By David Gambacorta
The Philadelphia Daily News
PHILADELPHIA — There are still more questions than answers about the death of Patrick Johnson after his confrontation with Philadelphia police.
Results of an autopsy on the 18-year-old, who died Thursday after being zapped twice with a Taser by police officers, were not yet available, said Health Department spokesman Jeff Moran.
With no new information to go on, Johnson’s family and police officials could only lament the encounter that led to tragedy.
“Our whole family is heartbroken,” said one relative, who declined to be named. “He’s being made out in the news as a raging monster, and he wasn’t. He was a sweet kid who would give you the shirt off his back.”
Police spokesman Lt. Frank Vanore said cops had been called to Johnson’s home, on Souder Street near Tyson Avenue in Northeast Philadelphia, 14 times this year for a variety of domestic problems.

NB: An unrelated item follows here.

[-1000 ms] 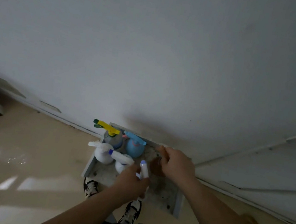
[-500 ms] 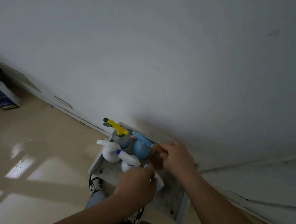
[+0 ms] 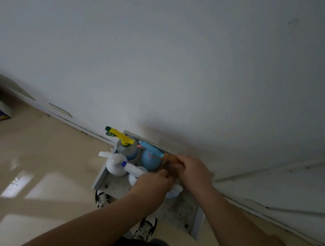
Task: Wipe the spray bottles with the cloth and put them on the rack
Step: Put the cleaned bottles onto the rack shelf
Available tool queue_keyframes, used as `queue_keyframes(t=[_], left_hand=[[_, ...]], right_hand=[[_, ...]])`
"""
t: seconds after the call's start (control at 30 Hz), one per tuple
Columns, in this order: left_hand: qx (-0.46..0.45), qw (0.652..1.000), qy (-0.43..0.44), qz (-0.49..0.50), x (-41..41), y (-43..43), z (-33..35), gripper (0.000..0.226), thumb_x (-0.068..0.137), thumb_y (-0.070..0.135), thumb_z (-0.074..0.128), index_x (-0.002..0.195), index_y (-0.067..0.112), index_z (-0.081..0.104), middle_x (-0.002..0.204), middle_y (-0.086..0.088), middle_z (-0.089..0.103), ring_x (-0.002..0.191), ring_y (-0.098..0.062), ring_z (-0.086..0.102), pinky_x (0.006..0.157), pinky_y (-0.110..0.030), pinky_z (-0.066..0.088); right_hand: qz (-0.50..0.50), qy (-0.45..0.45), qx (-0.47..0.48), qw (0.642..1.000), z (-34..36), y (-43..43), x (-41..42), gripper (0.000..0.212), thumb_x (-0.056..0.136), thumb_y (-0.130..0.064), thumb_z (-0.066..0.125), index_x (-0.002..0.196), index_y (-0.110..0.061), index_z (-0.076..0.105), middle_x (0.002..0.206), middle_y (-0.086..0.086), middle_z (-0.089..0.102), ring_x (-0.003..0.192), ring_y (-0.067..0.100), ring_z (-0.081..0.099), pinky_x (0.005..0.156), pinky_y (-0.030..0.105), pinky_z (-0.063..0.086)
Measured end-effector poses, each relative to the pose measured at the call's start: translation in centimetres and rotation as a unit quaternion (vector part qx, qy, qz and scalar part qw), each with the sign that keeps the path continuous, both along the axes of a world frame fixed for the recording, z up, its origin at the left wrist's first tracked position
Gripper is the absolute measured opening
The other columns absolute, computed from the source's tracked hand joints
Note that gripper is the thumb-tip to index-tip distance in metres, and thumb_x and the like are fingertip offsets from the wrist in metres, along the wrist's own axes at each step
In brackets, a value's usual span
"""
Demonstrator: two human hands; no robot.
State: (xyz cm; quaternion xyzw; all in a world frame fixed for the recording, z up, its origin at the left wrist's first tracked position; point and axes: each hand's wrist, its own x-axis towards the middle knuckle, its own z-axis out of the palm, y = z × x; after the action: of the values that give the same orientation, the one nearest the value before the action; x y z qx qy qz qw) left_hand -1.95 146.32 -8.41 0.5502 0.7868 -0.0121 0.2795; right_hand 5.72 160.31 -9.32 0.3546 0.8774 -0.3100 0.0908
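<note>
Orange-nozzled bottle (image 3: 170,157) is gripped by right hand (image 3: 194,173) fingers (image 3: 181,159) over the rack (image 3: 100,177); left hand (image 3: 152,184) fingers' hold is unclear.

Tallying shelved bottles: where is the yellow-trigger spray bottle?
Head view: the yellow-trigger spray bottle stands in the grey rack's far left corner, beside the blue spray bottle.

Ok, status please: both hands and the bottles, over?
Right hand grips brown bottle at back of rack. Left hand holds white bottle. Blue bottle crowds close beside.
</note>
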Motion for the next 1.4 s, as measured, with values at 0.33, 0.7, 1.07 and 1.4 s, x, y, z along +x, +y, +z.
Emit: queue_keyframes(t=[0.33,0.7,1.07,1.4], left_hand=[[0.012,1.000,-0.016,0.002,-0.9,0.1,0.3,0.050,0.097,0.009,0.057,0.145,0.019,0.050,0.135,-0.011,0.053,0.117,-0.033,0.061,0.095,-0.040,0.048],[0.013,1.000,-0.008,-0.015,-1.7,-0.2,0.2,0.039,0.094,0.009,0.058,0.132,0.018,0.060,0.130,-0.008,0.055,0.112,-0.030,0.063,0.088,-0.036,0.048],[0.220,0.972,-0.080,0.018,1.5,-1.2,0.6,0.020,0.095,0.024,0.052,0.098,0.013,0.069,0.106,0.000,0.058,0.081,-0.024,0.064,0.065,-0.037,0.054],[0.187,0.964,-0.163,0.091,3.6,-2.6,0.5,0.018,0.096,0.019,0.058,0.097,0.013,0.075,0.093,-0.002,0.070,0.076,-0.017,0.063,0.070,-0.032,0.054]], right_hand=[[-0.024,-0.003,-0.021,0.999,0.3,1.5,1.2,0.024,0.094,-0.022,0.067,0.116,-0.023,0.075,0.113,0.007,0.073,0.106,0.029,0.066,0.090,0.039,0.054],[-0.088,0.035,0.010,0.995,0.2,1.0,3.7,0.026,0.098,-0.024,0.066,0.123,-0.019,0.072,0.117,0.007,0.068,0.106,0.028,0.065,0.090,0.038,0.054],[-0.291,0.022,-0.082,0.953,-1.6,0.0,10.2,0.014,0.095,-0.032,0.070,0.098,-0.018,0.069,0.097,0.003,0.067,0.086,0.020,0.061,0.071,0.030,0.040],[-0.316,0.077,-0.104,0.940,-3.4,0.2,9.8,0.022,0.104,-0.020,0.055,0.112,-0.016,0.075,0.113,0.013,0.072,0.096,0.028,0.063,0.080,0.032,0.047]])
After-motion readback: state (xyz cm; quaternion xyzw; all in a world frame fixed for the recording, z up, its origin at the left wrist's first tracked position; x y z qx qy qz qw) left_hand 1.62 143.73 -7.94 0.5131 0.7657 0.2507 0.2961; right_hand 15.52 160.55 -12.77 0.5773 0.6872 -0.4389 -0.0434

Johnson, whom family members described as severely mentally challenged, acted violently toward officers during at least one encounter, Vanore said.
On Thursday, cops were called to Johnson’s house for the 15th time - this time for a report of a person with a weapon.
Vanore said two officers who had received crisis-intervention training arrived and found Johnson irate, destroying objects in his house while trying to set fire to sticks or tree branches.
The officers tried to calm him and get him to drop the sticks. Instead, he lunged at them, Vanore said, and was hit with a Taser once.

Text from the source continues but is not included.